If Black Lives Matter is “identity politics,” then identity politics has provided one of the most significant political mobilizations in defense of freedom in the United States in my lifetime. That doesn’t belong on the “to be sure” exception side of a rule that is driven by the politics of gender pronouns. It’s precisely the other way around.
Identity politics at its best, in other words, isn’t just a matter of being on some group’s side. It’s about fighting for political justice by drawing on the commitment that arises out of targeted injustice, and about having the intellectual resources to let us diagnose that targeted injustice. It lets us spot the majority group’s identity politics rather than treating it as the normal background state of affairs, and to recognize the oppression and injustice that it generates.
By all means, we should criticize identity politics when it goes wrong, as it often does in moments of symbolic, cultural, and campus politics. But there’s no source of political energy and ideas that doesn’t sometimes go wrong; goodness knows that a commitment to abstract philosophical principles often does.
Political fights aren’t won with universal principled arguments alone, and pretending that they are is often a mask for the identity politics of the staatsvolk. As citizens of a liberal state trying to preserve it, we need to be able to hear each other talking about particularized injustices, and to cheer each other on when we seek to overturn them. Members of disadvantaged minorities standing up for themselves aren’t to blame for the turn to populist authoritarianism; and their energy and commitment is a resource that free societies can’t do without in resisting it.
The entire piece is here: https://niskanencenter.org/blog/defense-liberty-cant-without-identity-politics/
As a long time “classical liberal/libertarian,” I have long endorsed “identity politics.” While during my college years (1971-1974), I identified with many issues also endorsed by the campus left, I could not identify with the authoritarian “hard left” and became one of the “politically homeless.” For a short time, I identified as a conservative, but found many of their positions, such as the “war on drugs” and other positions against individual rights, such as lack of respect for individual privacy and opposition to women’s reproductive choice, unpalatable. In Law School, I was introduced to the Libertarian Party, with its emphasis on individual rights and responsibility, by a fellow student, a candidate for Governor on the Libertarian ticket.
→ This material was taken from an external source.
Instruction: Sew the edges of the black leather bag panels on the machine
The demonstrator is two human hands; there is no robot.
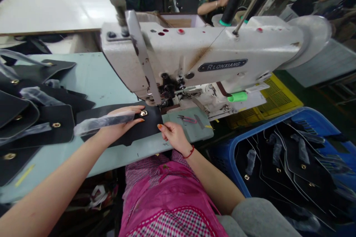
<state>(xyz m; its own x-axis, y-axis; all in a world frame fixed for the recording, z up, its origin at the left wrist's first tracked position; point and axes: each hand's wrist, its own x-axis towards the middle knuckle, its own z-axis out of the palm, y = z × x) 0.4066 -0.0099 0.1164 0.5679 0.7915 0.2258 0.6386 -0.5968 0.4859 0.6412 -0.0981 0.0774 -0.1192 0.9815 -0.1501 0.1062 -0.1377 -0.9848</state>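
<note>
A black leather-like panel (150,127) with a gold clasp (144,113) lies on the sewing machine's bed, its far edge by the presser foot (164,103). My left hand (118,126) rests on the panel with fingers stretched out, the thumb and forefinger on either side of the clasp. A strip wrapped in clear plastic (102,121) extends over the back of that hand. At the panel's right edge, my right hand (175,136) is closed, thumb and finger pinching the edge. Pink-handled thread snips (187,119) lie just beyond the right hand.
The white sewing machine (172,52) stands across the table in front of me. Black panels with clasps and wrapped strips pile up at left (52,118). A blue basket (236,148) on the right holds similar pieces. A yellow crate (283,92) sits behind it; people work beyond.
</note>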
Trump won because the “candidate of hope and change,” failed to deliver either and thus, many of his former supporters defected. What ever happened to “If you like your health care plan, you can keep it” and “if you like your doctors, you can keep them?” The so-called “Affordable Health Care Act” is neither. Why not allow the individual to craft an affordable individual health care plan which meets his or her particular needs, rather than a bloated, unaffordable “one size fits all,” which provides no choice? In this recent election, I found both major candidates repugnant and voted for Gary Johnson and Bill Weld, who won permeant ballot states in a record 37 states. Americans need more options in order to make their own personal decisions as to health care and other decisions.
Thank you for posting Christopher Newfield’s excellent essay and please post more. Contemporary college students need education on the nature of individual liberty and individual responsibility. Cradle to grave socialism at the hand of the authoritarian “nanny state” is not an option for a free society!